And in ‘Easter Day’:—

“You must mix some uncertainty
With faith, if you would have faith BE.”

And the good Pope in ‘The Ring and the Book’, alluding to the absence of true Christian soldiership, which is revealed by Pompilia’s case, says: “Is it not this ignoble CONFIDENCE, cowardly hardihood, that dulls and damps, makes the old heroism impossible? Unless. . .what whispers me of times to come? What if it be the mission of that age my death will usher into life, to SHAKE THIS TORPOR OF ASSURANCE FROM OUR CREED, reintroduce the DOUBT discarded, bring the formidable danger back we drove long ago to the distance and the dark?”

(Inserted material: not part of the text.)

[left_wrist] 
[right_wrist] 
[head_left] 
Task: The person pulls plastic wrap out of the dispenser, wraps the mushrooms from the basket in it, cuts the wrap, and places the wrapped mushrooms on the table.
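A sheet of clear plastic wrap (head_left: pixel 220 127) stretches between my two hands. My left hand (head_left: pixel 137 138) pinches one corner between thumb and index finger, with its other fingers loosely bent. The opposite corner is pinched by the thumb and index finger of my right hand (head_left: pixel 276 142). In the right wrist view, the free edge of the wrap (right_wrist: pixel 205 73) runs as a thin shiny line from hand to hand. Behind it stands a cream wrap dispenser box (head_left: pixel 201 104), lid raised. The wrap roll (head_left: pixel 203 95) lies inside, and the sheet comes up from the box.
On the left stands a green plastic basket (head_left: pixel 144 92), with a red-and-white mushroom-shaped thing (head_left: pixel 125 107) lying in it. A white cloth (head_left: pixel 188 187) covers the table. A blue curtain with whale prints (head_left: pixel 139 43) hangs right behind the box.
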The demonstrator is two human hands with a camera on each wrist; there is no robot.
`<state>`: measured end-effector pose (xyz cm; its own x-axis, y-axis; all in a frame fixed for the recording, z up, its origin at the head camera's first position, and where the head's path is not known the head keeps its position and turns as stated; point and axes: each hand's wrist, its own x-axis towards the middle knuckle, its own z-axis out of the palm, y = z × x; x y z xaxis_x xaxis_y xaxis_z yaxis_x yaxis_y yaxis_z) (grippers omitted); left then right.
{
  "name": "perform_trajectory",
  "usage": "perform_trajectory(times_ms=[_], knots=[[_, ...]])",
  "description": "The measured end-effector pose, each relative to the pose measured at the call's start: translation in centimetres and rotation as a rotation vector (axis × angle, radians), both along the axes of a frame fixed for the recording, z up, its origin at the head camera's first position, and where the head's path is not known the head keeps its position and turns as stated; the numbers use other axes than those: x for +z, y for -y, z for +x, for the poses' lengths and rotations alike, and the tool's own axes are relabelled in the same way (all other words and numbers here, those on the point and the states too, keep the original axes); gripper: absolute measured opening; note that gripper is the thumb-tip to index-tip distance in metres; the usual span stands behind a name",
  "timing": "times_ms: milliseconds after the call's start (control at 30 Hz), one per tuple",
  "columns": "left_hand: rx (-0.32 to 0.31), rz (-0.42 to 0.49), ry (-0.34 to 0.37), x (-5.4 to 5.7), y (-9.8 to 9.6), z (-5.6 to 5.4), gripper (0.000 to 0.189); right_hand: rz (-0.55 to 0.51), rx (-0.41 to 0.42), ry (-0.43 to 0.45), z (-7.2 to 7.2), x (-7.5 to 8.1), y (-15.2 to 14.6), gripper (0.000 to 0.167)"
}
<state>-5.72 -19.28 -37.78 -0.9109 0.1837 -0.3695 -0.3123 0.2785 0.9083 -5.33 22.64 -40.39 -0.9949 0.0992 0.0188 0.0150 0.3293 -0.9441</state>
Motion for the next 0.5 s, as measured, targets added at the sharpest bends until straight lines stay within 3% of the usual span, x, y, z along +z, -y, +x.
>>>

True healthy doubt means, in Browning, that the spiritual nature is sufficiently quickened not to submit to the conclusions of the insulated intellect. It WILL reach out beyond them, and assert itself, whatever be the resistance offered by the intellect. Mere doubt, without any resistance from the intuitive, non-discursive side of our nature, is the dry-rot of the soul. The spiritual functions are “smothered in surmise”. Faith is not a matter of blind belief, of slavish assent and acceptance, as many no-faith people seem to regard it. It is what Wordsworth calls it, “a passionate intuition”, and springs out of quickened and refined sentiment, out of inborn instincts which are as cultivable as are any other elements of our complex nature, and which, too, may be blunted beyond a consciousness of their possession. And when one in this latter state denies the reality of faith, he is not unlike one born blind denying the reality of sight.

A reiterated lesson in Browning’s poetry, and one that results from his spiritual theory, is, that the present life is a tabernacle-life, and that it can be truly lived only as a tabernacle-life; for only such a life is compatible with the ever-continued aspiration and endeavor which is a condition of, and inseparable from, spiritual vitality.

Domizia, in the tragedy of ‘Luria’, is made to say:—

“How inexhaustibly the spirit grows!
One object, she seemed erewhile born to reach
With her whole energies and die content,—
So like a wall at the world’s edge it stood,
With naught beyond to live for,—is that reached?—
Already are new undream’d energies
Outgrowing under, and extending farther
To a new object;—there’s another world!”

The dying John in ‘A Death in the Desert’, is made to say:—

“I say that man was made to grow, not stop;
That help he needed once, and needs no more,
Having grown up but an inch by, is withdrawn:
For he hath new needs, and new helps to these.
This imports solely, man should mount on each
New height in view; the help whereby he mounts,
The ladder-rung his foot has left, may fall,
Since all things suffer change save God the Truth.
Man apprehends him newly at each stage
Whereat earth’s ladder drops, its service done;
And nothing shall prove twice what once was proved.”